» **SUPPLIED MATERIAL**:
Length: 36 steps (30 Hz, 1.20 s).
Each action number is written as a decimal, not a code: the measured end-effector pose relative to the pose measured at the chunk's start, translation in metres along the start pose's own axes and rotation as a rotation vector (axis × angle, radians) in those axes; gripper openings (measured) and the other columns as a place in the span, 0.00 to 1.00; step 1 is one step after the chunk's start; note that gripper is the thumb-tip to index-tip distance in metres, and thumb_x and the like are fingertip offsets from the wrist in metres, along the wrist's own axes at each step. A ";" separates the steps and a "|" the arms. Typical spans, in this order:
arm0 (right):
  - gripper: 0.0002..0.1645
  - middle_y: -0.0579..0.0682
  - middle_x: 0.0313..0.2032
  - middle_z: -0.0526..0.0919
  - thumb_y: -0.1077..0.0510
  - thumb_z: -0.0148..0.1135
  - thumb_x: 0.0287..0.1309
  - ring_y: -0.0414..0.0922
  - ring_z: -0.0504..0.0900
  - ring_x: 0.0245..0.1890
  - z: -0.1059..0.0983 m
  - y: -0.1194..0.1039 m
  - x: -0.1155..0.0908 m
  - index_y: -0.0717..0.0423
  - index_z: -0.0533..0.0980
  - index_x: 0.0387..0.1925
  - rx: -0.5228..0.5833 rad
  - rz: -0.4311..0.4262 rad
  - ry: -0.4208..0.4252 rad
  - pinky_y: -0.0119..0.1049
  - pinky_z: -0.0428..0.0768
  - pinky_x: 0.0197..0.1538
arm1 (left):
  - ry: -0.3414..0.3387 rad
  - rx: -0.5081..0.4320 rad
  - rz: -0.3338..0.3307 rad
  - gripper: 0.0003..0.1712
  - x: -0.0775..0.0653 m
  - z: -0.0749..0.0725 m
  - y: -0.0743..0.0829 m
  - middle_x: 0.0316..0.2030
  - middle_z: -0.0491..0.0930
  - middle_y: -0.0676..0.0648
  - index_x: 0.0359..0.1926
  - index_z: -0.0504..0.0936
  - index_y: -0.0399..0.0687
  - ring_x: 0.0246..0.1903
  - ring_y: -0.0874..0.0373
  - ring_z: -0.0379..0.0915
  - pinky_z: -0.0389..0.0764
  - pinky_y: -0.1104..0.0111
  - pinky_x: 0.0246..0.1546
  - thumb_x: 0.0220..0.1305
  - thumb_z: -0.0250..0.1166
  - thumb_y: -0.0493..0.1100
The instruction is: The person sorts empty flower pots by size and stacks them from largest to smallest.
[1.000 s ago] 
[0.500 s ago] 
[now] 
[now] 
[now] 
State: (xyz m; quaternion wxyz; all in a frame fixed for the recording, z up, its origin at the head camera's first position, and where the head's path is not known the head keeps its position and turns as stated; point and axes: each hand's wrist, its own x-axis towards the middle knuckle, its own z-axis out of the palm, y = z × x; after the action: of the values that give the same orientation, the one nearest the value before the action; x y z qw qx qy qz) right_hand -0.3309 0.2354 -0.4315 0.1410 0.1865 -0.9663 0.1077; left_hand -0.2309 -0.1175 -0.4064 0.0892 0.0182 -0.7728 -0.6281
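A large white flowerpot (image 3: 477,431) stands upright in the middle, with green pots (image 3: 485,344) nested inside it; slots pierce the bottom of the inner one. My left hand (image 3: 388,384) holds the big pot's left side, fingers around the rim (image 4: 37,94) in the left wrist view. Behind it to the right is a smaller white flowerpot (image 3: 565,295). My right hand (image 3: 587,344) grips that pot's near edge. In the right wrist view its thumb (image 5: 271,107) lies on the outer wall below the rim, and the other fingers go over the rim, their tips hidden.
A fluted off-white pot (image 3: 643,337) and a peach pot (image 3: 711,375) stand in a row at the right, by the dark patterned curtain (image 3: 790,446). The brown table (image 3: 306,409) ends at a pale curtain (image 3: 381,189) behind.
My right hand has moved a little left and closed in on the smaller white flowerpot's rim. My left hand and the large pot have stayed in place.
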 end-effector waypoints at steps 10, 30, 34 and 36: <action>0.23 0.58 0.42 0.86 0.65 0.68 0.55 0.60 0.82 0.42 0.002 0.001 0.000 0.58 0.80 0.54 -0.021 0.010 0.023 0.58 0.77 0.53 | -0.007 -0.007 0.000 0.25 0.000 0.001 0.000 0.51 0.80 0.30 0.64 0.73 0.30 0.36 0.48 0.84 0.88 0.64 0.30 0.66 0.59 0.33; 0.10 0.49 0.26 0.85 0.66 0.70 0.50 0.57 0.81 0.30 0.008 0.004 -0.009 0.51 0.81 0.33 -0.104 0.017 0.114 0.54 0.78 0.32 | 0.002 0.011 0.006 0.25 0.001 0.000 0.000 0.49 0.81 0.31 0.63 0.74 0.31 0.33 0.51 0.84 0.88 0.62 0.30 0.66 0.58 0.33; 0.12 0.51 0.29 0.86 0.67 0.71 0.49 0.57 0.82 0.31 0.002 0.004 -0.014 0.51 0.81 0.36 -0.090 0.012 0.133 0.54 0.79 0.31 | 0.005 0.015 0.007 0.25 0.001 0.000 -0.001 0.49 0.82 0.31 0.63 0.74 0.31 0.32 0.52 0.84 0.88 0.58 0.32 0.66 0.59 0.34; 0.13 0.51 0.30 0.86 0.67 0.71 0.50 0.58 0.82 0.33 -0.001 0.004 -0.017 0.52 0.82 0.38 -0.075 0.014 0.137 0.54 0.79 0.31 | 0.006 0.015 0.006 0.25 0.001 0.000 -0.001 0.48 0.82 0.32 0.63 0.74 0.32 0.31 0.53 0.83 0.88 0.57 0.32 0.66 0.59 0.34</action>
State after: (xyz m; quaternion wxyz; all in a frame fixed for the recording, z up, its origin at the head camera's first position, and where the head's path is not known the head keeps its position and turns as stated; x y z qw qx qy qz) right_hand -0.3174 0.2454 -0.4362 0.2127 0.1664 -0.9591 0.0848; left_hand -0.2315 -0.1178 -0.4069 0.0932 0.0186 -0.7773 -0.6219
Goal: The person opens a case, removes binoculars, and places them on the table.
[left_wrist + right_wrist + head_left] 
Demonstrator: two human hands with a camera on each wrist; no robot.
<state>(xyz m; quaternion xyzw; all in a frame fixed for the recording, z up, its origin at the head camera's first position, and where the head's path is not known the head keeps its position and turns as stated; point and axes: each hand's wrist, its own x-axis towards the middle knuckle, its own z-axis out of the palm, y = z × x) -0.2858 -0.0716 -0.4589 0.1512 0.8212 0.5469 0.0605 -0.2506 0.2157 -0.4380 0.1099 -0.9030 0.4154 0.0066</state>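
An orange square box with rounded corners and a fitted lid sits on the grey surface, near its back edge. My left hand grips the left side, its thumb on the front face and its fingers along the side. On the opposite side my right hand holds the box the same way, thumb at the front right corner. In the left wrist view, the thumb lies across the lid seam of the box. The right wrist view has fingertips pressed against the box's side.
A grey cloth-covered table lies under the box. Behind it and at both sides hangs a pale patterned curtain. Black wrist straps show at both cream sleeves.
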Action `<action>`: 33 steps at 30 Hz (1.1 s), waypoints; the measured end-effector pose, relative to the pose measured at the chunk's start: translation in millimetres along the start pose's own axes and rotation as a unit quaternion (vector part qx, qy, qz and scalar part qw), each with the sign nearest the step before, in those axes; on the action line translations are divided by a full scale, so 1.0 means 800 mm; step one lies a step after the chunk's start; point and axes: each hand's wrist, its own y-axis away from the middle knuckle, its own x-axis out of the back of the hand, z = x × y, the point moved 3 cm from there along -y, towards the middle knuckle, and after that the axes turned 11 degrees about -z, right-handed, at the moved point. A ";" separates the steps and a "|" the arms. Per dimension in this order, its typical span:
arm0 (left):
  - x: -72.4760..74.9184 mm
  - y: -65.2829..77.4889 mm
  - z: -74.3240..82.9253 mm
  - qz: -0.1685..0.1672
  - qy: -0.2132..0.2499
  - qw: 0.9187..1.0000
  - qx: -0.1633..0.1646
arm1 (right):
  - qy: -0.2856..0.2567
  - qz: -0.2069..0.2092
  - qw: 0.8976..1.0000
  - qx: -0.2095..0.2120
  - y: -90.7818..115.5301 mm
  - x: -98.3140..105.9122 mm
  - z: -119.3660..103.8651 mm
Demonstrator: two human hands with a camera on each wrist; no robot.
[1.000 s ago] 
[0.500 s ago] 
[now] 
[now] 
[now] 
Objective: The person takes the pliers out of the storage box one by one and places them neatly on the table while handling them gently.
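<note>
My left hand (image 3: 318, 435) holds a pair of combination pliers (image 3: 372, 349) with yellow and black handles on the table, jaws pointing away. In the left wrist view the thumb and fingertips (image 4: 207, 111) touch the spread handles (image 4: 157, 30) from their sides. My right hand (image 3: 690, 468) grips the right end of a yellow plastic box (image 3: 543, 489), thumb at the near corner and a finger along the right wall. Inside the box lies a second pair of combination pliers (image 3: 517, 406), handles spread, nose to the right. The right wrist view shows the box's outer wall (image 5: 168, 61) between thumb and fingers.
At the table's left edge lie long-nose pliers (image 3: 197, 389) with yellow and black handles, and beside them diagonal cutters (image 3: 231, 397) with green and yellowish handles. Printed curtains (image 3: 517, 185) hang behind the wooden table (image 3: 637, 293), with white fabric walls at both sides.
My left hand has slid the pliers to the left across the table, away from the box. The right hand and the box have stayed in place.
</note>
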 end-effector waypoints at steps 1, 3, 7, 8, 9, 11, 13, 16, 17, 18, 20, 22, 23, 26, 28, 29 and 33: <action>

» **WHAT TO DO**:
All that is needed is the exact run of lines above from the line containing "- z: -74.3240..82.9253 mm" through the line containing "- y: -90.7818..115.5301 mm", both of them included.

» **EXERCISE RESULT**:
  - z: -74.3240..82.9253 mm
  - qz: -0.1685..0.1672
  - qy: -0.2132..0.2499
  - qw: 0.9187..1.0000
  - qx: -0.1633..0.1646
arm1 (right):
  - qy: -0.2856..0.2567
  - qz: -0.2069..0.2092
  - qw: 0.8976..1.0000
  - qx: -0.2095..0.2120
  - y: -90.7818..115.5301 mm

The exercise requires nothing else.